[Opening GIVEN DATA section]

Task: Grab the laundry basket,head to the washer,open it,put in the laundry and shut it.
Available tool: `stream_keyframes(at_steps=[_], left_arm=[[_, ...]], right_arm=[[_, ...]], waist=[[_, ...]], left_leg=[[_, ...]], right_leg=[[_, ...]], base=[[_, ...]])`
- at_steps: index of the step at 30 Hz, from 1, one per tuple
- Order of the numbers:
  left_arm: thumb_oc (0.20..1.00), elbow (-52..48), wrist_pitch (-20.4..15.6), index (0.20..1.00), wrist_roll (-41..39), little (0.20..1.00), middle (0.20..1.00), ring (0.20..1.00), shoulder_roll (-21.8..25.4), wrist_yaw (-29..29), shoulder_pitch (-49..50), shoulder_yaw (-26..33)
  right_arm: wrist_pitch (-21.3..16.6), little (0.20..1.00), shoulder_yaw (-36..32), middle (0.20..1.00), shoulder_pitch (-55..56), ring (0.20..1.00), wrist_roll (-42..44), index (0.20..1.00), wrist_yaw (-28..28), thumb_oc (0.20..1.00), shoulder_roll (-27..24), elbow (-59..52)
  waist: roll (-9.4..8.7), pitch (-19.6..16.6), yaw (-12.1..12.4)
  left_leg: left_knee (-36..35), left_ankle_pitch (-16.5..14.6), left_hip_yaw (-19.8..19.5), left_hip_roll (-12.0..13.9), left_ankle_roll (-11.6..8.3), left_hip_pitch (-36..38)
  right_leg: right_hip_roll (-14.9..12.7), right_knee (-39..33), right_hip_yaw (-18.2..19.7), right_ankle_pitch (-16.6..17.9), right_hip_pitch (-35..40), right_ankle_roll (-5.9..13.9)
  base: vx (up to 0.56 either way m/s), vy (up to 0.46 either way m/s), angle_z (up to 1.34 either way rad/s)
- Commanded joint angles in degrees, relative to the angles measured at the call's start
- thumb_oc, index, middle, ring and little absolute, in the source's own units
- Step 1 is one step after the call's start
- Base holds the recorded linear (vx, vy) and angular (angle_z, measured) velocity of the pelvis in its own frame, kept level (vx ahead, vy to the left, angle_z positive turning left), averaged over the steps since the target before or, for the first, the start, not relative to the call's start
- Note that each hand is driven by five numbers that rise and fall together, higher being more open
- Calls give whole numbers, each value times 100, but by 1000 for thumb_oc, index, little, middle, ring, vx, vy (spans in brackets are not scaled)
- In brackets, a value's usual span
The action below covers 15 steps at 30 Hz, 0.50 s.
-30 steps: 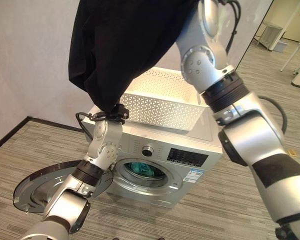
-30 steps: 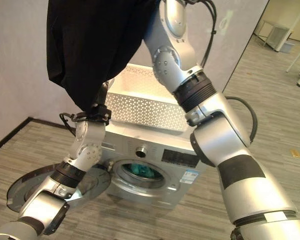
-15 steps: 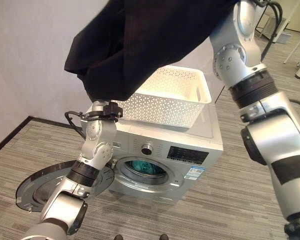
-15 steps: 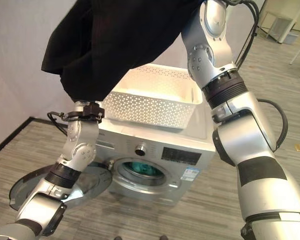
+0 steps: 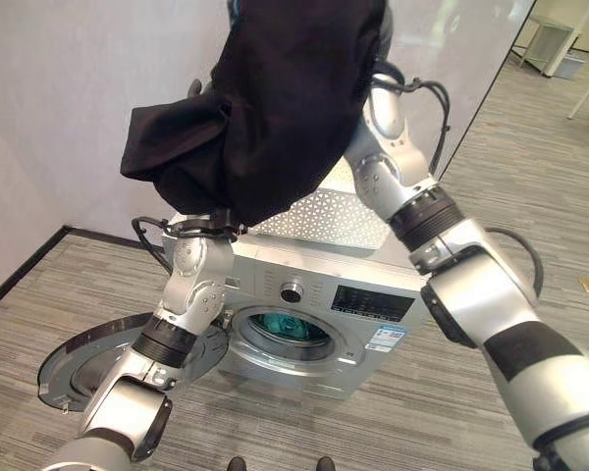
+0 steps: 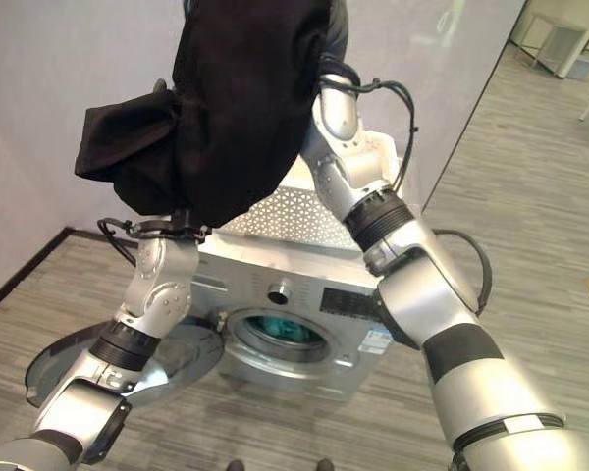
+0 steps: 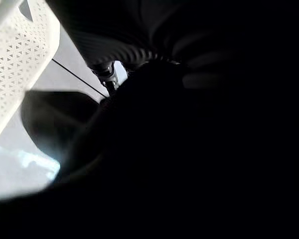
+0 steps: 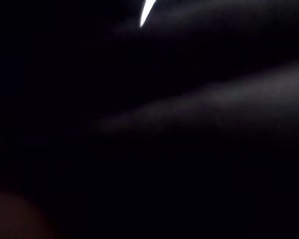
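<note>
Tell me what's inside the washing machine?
Through the open round door of the washer, something teal lies in the drum, probably laundry. The rest of the drum is dark. The black cloth is held up high, not yet inside.

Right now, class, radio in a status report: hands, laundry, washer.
Both hands buried in the black garment, fingers unseen. Garment held high above the white basket on the washer. Door open, teal laundry already inside.

Black garment [image 5: 275, 108], white lattice-perforated basket [image 5: 324, 211], silver washer [image 5: 314, 294] with teal laundry [image 5: 283, 329] inside.
</note>
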Motion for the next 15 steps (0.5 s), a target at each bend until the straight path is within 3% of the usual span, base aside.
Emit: stream_keyframes(at_steps=[1, 9, 15], left_arm=[[1000, -232, -100, 1000, 325, 1000, 1000, 1000, 279, -183, -279, -170], [1000, 173, 92, 1000, 202, 1000, 1000, 1000, 333, -221, -455, -343], [1000, 264, 198, 1000, 41, 1000, 1000, 1000, 372, -285, -497, -374]], right_arm=[[-184, 200, 31, 200, -439, 200, -302, 200, 211, 200, -115, -336], [-86, 200, 374, 200, 105, 200, -266, 200, 553, 200, -76, -1213], [154, 200, 1096, 200, 153, 200, 109, 200, 1118, 200, -657, -1882]], waist=[[-302, -36, 74], [-278, 9, 63], [-295, 43, 13]], left_leg=[[1, -312, -121, -82, -48, -30], [1, -299, -119, -108, -27, -38], [1, -286, -101, -95, -25, -15]], right_leg=[[-208, -11, -145, -296, 296, 202], [-221, -11, -141, -275, 288, 204], [-219, -11, -138, -263, 274, 207]], base=[[-16, 11, 6], [-5, 5, 7], [0, 0, 0]])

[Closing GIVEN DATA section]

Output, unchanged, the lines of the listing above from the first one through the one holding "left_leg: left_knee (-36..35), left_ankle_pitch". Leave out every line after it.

Task: Grab the laundry basket,head to the washer,open it,put in the laundry and shut it.
Available tool: `stream_keyframes(at_steps=[_], left_arm=[[_, ...]], right_arm=[[_, ...]], waist=[[_, ...]], left_leg=[[_, ...]], right_leg=[[_, ...]], base=[[_, ...]])`
- at_steps: index of the step at 30 Hz, from 1, one per tuple
- Order of the numbers:
  left_arm: thumb_oc (0.20..1.00), elbow (-52..48), wrist_pitch (-20.4..15.6), index (0.20..1.00), wrist_roll (-41..39), little (0.20..1.00), middle (0.20..1.00), ring (0.20..1.00), shoulder_roll (-21.8..25.4), wrist_yaw (-29..29), shoulder_pitch (-49..50), shoulder_yaw (-26..33)
  right_arm: wrist_pitch (-21.3..16.6), little (0.20..1.00), shoulder_yaw (-36..32), middle (0.20..1.00), shoulder_pitch (-55..56), ring (0.20..1.00), wrist_roll (-42..44), index (0.20..1.00), wrist_yaw (-28..28), thumb_oc (0.20..1.00), shoulder_roll (-27..24), elbow (-59..52)
  waist: roll (-9.4..8.7), pitch (-19.6..16.6), yaw (-12.1..12.4)
  left_leg: left_knee (-36..35), left_ankle_pitch (-16.5..14.6), left_hip_yaw (-19.8..19.5), left_hip_roll (-12.0..13.9), left_ankle_roll (-11.6..8.3), left_hip_pitch (-36..38)

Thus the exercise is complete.